When I was appointed chief, all of a sudden now I can’t be Rhea’s
supervisor of course. What Dave Leestma did was he wrote up a piece
of paper that said, “Effective today Rhea is to report directly
to the director of FCOD,” and not to me. The joke I like to
tell is that people will ask me, “Did you and your wife ever
fly together?”
And I say, “No, it just wouldn’t work, because I was mission
commander four times. How would this work? I’d say, ‘Rhea,
it’s time to open the sunshields.’ And she’d say,
‘You want the sunshields open, you can just go open them yourself.
Don’t try and pull this mission commander stuff on me.’”
That never happened.
But this did happen. We were eating dinner one night with the kids,
and she brought up some issue that she was working on. I said, “Okay,
well, you know what you need to do about that, you need to do this
and this.”
She said, “You can’t tell me what to do, I don’t
work for you.” I played along with it.
I said, “Yes, you do. I’m the chief astronaut; you’re
an astronaut, you work for me.”
She said, “No, I don’t, so don’t even try and tell
me what to do.” It makes a real funny story.

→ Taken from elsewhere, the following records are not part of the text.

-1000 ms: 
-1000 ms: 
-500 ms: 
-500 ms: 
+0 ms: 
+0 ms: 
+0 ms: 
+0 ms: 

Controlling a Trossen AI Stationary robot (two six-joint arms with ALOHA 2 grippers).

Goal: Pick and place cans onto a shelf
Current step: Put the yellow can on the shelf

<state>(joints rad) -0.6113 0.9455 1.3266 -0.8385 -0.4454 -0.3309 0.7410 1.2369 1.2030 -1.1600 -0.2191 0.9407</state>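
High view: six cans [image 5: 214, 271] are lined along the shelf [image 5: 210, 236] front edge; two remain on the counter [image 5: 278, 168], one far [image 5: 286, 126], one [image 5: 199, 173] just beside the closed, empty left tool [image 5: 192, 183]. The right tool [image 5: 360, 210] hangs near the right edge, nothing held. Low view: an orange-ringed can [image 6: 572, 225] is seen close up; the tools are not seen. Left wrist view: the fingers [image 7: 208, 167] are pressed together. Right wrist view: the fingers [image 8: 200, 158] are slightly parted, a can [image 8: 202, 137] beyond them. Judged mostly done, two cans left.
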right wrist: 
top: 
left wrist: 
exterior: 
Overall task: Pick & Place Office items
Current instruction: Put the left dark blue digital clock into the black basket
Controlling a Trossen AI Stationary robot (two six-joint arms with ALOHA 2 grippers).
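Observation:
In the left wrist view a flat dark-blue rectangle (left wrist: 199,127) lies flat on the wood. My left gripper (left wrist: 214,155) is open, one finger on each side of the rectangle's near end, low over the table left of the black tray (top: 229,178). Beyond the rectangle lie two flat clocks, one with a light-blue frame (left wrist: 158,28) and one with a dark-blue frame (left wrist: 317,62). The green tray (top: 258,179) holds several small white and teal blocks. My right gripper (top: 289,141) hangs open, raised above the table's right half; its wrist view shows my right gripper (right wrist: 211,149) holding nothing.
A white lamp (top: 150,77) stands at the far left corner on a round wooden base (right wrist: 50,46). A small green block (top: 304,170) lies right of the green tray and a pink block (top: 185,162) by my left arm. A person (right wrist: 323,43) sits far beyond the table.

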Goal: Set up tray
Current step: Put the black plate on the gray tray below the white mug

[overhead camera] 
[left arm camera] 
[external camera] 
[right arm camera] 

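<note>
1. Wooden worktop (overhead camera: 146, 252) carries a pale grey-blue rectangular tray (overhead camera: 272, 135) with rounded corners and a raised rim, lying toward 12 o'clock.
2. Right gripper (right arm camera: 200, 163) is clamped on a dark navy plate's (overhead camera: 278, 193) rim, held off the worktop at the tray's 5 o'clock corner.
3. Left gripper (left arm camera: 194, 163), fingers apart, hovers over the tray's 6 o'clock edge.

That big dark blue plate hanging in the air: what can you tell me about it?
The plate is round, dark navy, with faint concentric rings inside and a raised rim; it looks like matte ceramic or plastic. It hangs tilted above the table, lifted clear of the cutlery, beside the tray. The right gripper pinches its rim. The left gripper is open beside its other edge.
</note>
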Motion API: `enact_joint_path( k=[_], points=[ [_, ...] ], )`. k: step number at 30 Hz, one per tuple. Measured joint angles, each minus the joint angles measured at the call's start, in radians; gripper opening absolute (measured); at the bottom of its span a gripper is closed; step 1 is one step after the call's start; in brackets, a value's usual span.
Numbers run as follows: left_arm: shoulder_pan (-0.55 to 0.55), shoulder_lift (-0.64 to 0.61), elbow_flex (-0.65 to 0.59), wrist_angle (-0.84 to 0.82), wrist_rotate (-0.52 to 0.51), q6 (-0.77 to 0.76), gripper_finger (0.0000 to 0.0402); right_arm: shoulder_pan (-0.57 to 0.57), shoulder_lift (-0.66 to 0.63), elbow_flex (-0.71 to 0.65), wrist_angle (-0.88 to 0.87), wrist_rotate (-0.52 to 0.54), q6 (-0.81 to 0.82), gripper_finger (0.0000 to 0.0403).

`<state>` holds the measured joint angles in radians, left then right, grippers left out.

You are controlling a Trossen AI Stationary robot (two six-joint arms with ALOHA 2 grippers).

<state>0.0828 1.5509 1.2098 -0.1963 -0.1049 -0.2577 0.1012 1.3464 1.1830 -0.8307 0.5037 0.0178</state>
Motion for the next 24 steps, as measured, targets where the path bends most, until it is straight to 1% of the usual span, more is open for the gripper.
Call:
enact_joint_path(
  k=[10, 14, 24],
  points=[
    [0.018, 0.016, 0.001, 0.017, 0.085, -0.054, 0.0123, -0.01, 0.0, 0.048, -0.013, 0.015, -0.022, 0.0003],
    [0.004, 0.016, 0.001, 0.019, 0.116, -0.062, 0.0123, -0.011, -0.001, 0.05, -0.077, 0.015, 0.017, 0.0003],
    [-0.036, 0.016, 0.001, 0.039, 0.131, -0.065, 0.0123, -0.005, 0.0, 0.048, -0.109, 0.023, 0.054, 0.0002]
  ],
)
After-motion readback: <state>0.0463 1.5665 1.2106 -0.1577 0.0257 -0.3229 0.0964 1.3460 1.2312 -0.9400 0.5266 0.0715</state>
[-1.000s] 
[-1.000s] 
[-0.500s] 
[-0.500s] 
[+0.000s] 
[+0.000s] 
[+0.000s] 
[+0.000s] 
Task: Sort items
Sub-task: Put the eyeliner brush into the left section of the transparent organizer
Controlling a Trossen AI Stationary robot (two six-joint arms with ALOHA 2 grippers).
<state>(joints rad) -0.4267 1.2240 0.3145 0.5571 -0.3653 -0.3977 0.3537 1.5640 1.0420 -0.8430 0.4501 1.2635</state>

She technically reported directly to Dave, even though she kept her
same office over in 4 South. Anyway, that’s how we handled the
fact that Rhea was one of my astronauts.
Ross-Nazzal:
And she was already assigned to SLS [Spacelab Life Sciences]-2, right?
Gibson:
She was already assigned to SLS-2, so I didn’t have any part
in making that assignment. That launched the middle of ’93,
and I got back from STS-47 in September. September 12 to 20 [1992]
was that mission. I was probably assigned as chief by the end of September,
and she had already been training on that mission for a couple years.
I never did wind up assigning her to a mission.
Ross-Nazzal:
You got to avoid that sticky mess.
Gibson:
That was okay. Oh, and one of the things that we’ll be coming
to when we talk about the Mir docking, STS-71—immediately when
I was named as chief astronaut SpaceNews wanted to do an interview
with me. I remember they came to my office, and we did an interview.
The question came up. They said, “Okay, the first Shuttle docking
with Mir is coming up. Are you going to assign yourself to that mission?”
I launched off into a speech that was, “No, absolutely not,
that is not the job of a leader, to skim off the good deals for yourself.
The job of a leader is to take care of your people and give them all
the good deals. I will not assign myself to the Mir docking.”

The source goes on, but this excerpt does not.